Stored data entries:
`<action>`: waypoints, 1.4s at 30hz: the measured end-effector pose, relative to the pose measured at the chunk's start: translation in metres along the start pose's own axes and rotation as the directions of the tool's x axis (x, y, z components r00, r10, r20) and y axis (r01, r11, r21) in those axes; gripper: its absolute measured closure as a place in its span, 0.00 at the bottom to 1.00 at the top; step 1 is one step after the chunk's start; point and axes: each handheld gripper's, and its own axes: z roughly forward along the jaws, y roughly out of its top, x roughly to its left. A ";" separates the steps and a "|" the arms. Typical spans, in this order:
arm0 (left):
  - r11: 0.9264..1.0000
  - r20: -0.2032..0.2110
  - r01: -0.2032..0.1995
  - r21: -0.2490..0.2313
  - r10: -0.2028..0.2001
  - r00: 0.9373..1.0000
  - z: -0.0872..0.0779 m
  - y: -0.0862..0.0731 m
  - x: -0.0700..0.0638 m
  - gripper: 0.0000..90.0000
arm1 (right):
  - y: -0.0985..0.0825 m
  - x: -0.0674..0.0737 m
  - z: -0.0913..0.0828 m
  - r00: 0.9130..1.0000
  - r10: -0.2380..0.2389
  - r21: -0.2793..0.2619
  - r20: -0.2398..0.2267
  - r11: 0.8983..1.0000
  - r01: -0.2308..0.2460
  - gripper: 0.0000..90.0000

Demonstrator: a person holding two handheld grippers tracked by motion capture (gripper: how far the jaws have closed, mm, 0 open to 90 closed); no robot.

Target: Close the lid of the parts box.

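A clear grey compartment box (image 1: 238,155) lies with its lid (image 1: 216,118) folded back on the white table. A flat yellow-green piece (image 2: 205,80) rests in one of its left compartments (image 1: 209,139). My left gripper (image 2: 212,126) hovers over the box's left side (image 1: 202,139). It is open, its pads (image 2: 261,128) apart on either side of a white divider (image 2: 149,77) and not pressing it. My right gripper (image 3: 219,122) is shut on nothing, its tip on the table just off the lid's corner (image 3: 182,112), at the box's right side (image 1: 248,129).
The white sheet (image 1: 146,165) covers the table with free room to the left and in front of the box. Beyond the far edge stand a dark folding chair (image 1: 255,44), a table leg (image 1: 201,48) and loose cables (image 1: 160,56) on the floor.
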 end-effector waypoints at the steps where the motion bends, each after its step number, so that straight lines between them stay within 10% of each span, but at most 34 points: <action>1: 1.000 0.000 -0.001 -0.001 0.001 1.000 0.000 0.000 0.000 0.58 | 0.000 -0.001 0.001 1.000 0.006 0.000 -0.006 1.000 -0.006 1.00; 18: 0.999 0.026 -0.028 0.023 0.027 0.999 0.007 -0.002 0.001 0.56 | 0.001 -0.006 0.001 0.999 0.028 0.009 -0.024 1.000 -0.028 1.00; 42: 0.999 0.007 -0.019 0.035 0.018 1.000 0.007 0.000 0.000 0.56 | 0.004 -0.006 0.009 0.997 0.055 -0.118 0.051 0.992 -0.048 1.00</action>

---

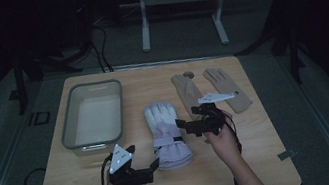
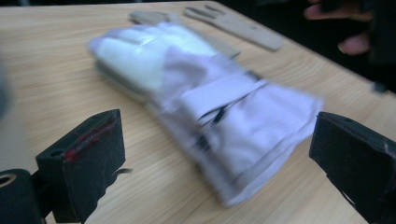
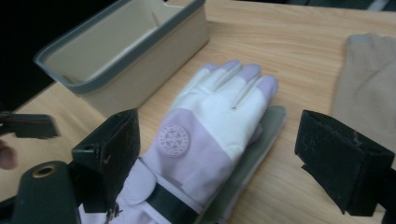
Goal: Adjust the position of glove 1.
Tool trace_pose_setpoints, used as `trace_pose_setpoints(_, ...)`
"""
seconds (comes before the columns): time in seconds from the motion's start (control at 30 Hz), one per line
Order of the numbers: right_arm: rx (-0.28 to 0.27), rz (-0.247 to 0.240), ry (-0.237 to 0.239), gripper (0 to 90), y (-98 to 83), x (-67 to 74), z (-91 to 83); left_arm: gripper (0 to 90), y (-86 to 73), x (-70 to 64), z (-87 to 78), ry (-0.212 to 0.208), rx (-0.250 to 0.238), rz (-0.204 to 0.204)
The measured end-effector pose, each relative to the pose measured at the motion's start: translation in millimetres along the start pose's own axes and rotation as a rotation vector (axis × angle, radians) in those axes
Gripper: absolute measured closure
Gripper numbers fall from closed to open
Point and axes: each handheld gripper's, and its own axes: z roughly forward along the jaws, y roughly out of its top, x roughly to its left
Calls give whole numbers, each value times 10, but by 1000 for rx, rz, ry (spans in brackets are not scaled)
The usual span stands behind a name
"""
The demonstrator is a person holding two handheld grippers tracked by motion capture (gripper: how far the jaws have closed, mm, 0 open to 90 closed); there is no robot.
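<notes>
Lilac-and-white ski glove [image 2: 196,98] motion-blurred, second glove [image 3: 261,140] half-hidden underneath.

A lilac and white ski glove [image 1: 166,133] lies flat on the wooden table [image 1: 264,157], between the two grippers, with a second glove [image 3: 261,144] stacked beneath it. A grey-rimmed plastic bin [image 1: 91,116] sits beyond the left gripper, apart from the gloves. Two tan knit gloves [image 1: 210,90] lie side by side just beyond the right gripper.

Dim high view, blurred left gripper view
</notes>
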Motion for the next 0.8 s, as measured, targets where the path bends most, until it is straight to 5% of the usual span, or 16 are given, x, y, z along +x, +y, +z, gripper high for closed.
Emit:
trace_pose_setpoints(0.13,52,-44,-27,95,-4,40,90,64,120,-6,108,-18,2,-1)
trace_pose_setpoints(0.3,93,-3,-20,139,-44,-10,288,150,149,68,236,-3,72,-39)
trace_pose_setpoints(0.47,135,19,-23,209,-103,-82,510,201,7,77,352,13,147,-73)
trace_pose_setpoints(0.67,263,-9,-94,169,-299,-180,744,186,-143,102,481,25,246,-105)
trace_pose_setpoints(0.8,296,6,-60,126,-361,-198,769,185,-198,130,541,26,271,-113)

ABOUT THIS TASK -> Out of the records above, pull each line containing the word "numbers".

RESULT OF THIS EXERCISE ->
Order of the numbers: right_arm: rx (-0.28 to 0.27), rz (-0.247 to 0.240), ry (-0.237 to 0.239), gripper (0 to 90), y (-98 to 83), x (-67 to 74), z (-91 to 83); left_arm: gripper (0 to 90), y (-86 to 73), x (-70 to 64), z (-87 to 78), ry (-0.212 to 0.208), rx (-0.250 to 0.238), rz (-0.204 to 0.204)
Gripper numbers fall from closed to open
Calls give whole numbers, each value times 10, but by 1000 for rx, rz, ry (spans in brackets are not scaled)

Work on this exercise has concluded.